Op het eerste gezicht is het idee van dualiteit van golven en deeltjes inderdaad vreemd. Je hebt waarschijnlijk al eerder over golven geleerd en weet dat ze een verstoring in een medium zijn, en je hebt waarschijnlijk geleerd over deeltjes, die afzonderlijke fysieke objecten zijn. Dus het idee dat sommige dingen eigenschappen van beide hebben, lijkt misschien niet alleen vreemd, maar ook fysiek onmogelijk.
Dit artikel laat je kennismaken met het idee van dualiteit van golven en deeltjes en geeft een overzicht van hoe het concept is ontstaan en hoe het in veel gevallen een uitstekende beschrijving van de werkelijkheid blijkt te zijn, vooral op het gebied van kwantum fysica.
Golven en golfachtige eigenschappen
Laten we beginnen met te bekijken wat een golf is. Een golf wordt gedefinieerd als een verstoring in een medium die zich voortplant van de ene locatie naar de andere, daarbij wel energie overdragend, maar geen massa.
In het medium waardoor de golf beweegt, oscilleren de afzonderlijke moleculen eenvoudig op hun plaats. Een goed voorbeeld hiervan is een menigte in een stadion die "the wave" doet. Elk individu staat gewoon op en gaat zitten, oscillerend op zijn plaats, terwijl de golf zelf door het hele stadion reist.
Golfeigenschappen omvatten golflengte (de afstand tussen golfpieken), frequentie (het aantal golfcycli per seconde), periode (de tijd die nodig is voor één volledige golfcyclus en snelheid (hoe snel de storing zich voortplant).
Deeltjeseigenschappen en deeltjesaard
Deeltjes zijn verschillende fysieke objecten. Ze hebben een goed gedefinieerde positie in de ruimte en wanneer ze van de ene locatie naar de andere gaan, dragen ze niet alleen energie over, maar ook hun eigen massa.
In tegenstelling tot golven hebben ze geen medium nodig om doorheen te bewegen. Het heeft ook geen zin om ze te beschrijven met een golflengte, frequentie en periode. In plaats daarvan worden ze meestal beschreven door hun massa, positie en snelheid.
Golf-deeltje dualiteit en elektromagnetische straling
Wanneer de fenomeen van licht eerst werd bestudeerd, waren wetenschappers het er niet over eens of het een golf of een deeltje was. Isaac Newtons corpusculaire beschrijving van licht beweerde dat het als een deeltje werkte, en hij ontwikkelde ideeën dat verklaarde reflectie en breking binnen dit kader, hoewel sommige van zijn methoden dat niet helemaal leken te doen werk.

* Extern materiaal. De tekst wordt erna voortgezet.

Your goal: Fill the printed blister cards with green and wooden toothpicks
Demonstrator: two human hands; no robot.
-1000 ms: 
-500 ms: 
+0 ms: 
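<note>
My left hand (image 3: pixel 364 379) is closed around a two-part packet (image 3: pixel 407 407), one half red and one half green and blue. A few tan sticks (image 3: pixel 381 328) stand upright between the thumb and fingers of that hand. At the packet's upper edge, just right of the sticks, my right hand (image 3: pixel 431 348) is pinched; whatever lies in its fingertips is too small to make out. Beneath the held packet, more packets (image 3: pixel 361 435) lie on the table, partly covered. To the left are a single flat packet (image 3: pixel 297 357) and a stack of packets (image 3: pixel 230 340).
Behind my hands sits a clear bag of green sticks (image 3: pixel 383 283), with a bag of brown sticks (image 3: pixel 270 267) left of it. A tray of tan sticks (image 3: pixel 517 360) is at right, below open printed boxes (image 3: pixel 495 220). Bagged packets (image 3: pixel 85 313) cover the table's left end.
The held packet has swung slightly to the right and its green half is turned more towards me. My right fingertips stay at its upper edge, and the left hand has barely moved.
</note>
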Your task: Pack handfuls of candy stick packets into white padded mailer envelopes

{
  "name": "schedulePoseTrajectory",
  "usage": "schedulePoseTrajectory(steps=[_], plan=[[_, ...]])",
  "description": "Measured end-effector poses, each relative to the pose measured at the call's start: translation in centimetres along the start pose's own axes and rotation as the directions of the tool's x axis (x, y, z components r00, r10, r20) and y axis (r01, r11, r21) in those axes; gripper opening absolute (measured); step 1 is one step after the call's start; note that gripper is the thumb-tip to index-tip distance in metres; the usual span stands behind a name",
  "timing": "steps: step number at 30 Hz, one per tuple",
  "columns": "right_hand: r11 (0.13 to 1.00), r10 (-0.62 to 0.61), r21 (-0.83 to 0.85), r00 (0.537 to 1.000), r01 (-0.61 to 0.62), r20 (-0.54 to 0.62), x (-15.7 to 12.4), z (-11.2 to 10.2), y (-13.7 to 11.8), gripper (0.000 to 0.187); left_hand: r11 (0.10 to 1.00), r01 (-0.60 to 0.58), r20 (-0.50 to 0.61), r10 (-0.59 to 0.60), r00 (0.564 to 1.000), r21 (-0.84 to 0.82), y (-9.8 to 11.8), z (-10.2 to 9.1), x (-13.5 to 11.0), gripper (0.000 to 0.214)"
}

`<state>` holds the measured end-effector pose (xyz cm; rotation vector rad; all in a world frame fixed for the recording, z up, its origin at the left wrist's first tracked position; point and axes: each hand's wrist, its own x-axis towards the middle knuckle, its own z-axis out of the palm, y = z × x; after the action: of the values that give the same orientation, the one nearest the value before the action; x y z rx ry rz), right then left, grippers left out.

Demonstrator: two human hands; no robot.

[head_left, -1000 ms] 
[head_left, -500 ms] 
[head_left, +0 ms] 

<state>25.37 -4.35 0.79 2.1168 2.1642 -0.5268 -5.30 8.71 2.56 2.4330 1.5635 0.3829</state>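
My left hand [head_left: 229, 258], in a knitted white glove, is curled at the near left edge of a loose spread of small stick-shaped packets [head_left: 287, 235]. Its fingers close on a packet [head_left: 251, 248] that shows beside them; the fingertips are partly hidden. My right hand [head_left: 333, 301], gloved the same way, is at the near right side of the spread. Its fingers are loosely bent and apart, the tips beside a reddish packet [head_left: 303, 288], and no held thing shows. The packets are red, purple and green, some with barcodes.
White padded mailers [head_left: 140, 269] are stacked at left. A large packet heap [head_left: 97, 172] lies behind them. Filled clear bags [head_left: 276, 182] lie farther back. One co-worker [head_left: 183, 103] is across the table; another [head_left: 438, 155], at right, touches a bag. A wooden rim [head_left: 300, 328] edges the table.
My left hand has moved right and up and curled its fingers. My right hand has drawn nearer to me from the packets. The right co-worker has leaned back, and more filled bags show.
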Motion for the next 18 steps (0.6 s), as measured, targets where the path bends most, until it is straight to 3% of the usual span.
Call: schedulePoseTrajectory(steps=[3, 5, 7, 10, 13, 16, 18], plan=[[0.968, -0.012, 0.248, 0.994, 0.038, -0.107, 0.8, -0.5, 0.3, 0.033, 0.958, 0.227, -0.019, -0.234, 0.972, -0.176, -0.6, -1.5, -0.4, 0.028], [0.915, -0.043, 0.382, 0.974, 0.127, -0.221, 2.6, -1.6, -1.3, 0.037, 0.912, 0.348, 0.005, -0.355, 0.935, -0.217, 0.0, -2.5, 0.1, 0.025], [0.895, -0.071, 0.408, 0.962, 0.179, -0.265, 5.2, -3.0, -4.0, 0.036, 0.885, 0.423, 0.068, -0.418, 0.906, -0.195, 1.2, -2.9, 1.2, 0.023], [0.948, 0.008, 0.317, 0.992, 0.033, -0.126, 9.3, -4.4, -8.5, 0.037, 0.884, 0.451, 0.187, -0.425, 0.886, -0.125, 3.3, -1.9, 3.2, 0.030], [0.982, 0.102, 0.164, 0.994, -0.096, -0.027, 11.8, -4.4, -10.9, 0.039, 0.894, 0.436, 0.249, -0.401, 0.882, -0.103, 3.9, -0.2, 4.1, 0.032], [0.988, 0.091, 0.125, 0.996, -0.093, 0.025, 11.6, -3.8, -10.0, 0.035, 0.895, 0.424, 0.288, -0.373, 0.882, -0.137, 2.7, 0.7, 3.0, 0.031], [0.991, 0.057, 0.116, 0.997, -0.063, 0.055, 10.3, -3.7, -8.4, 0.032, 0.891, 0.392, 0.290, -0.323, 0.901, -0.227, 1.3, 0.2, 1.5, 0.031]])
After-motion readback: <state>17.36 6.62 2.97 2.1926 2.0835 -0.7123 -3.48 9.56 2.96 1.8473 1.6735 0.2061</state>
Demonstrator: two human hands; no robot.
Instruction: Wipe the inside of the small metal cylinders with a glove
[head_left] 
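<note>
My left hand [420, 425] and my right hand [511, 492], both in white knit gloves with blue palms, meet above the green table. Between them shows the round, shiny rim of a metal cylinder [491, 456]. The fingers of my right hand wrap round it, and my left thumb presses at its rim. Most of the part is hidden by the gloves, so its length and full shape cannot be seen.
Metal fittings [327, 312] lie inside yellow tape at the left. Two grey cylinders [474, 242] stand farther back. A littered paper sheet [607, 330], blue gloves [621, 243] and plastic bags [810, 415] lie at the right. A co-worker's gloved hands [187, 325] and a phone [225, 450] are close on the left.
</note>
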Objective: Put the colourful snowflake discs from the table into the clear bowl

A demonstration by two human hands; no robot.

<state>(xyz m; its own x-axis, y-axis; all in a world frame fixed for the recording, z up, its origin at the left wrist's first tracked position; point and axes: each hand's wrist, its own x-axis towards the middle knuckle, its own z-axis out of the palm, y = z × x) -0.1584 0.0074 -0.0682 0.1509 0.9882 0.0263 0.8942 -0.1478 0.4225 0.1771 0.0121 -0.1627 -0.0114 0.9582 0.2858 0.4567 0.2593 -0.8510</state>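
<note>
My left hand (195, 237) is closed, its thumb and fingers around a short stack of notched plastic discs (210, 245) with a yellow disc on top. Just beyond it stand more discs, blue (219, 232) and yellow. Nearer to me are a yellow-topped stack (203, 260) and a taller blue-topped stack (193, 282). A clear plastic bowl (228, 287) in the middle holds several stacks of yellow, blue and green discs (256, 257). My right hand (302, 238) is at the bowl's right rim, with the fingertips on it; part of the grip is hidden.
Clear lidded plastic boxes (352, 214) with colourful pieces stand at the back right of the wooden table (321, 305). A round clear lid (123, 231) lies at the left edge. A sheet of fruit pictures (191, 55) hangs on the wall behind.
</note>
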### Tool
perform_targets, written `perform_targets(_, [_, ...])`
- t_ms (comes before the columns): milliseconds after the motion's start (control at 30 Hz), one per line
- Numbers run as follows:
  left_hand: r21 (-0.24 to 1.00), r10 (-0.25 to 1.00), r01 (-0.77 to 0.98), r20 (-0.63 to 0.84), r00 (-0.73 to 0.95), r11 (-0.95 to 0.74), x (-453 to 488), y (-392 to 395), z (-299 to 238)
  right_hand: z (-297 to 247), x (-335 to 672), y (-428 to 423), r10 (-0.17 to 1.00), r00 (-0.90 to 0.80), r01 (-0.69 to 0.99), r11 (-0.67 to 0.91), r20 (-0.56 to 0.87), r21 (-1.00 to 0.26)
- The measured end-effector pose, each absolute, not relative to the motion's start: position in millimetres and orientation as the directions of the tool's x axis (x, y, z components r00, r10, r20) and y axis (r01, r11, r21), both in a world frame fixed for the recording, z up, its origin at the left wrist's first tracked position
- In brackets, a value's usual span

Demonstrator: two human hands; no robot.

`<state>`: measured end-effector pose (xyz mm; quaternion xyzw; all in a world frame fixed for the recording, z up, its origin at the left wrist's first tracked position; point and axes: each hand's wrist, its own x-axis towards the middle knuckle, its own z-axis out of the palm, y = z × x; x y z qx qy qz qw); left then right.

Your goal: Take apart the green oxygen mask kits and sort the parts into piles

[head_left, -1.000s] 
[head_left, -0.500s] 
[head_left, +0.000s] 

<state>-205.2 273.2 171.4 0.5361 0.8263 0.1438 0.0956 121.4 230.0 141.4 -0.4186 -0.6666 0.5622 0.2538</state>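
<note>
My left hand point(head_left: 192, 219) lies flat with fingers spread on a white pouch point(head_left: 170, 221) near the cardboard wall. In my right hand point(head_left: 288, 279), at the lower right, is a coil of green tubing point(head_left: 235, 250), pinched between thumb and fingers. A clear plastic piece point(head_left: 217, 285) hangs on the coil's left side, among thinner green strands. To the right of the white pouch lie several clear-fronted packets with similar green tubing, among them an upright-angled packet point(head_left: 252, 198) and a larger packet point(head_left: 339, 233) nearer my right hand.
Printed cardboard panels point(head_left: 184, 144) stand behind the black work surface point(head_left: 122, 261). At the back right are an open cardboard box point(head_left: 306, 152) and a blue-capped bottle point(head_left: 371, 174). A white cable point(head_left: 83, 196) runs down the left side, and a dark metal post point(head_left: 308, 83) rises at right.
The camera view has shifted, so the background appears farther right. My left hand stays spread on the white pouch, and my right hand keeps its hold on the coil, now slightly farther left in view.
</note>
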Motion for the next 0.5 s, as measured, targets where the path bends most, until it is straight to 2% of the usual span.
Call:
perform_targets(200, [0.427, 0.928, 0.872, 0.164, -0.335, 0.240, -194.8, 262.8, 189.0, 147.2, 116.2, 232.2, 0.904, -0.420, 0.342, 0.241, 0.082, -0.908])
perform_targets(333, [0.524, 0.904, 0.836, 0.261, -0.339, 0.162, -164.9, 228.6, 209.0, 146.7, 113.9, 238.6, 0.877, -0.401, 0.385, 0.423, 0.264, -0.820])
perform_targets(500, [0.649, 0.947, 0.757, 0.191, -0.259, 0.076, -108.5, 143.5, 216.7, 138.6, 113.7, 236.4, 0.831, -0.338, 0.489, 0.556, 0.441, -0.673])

Christiaan Huygens was het niet eens met Newton en gebruikte de golftheorie om licht te beschrijven. Hij kon reflectie en breking verklaren door licht als een golf te behandelen.
Het beroemde dubbelspletenexperiment van Thomas Young, dat interferentiepatronen in rood licht aantoonde die verband houden met golfachtig gedrag, ondersteunde ook de golftheorie.
Het debat over de vraag of licht een deeltje of een golf was, leek te worden opgelost toen James Clerk Maxwell op het toneel verscheen en licht beschreef als elektromagnetische golven via zijn Maxwell-vergelijkingen.
Maar het werd al snel duidelijk dat het golfkarakter van licht niet alle waargenomen verschijnselen verklaart. Het foto-elektrische effect zou bijvoorbeeld alleen kunnen worden verklaard als licht werd behandeld als een deeltje - als afzonderlijke fotonen of lichtquanta. Dit idee werd naar voren gebracht door Albert Einstein, die er een Nobelprijs voor won.
Zo ontstond het idee van dualiteit van golven en deeltjes. Licht kan alleen echt worden verklaard als het in sommige situaties als een golf wordt behandeld en in andere als een deeltje.
Golf-deeltje dualiteit en materie
Hier wordt het nog vreemder. Niet alleen licht vertoont deze dualiteit, maar het blijkt dat materie dat ook doet. Dit werd ontdekt door Louis de Broglie.
Deze dualiteit is helemaal niet te zien op macroscopische schaal, maar als het gaat om het werken met elementaire deeltjes, lijken ze soms te werken als deeltjes en soms als golven, met een golflengte gelijk aan de geassocieerd de Broglie golflengte.
Dit idee leidde tot de ontwikkeling van de kwantummechanica, die deeltjes met golffuncties beschrijft, die vervolgens kunnen worden begrepen in termen van de Schrödinger-vergelijking.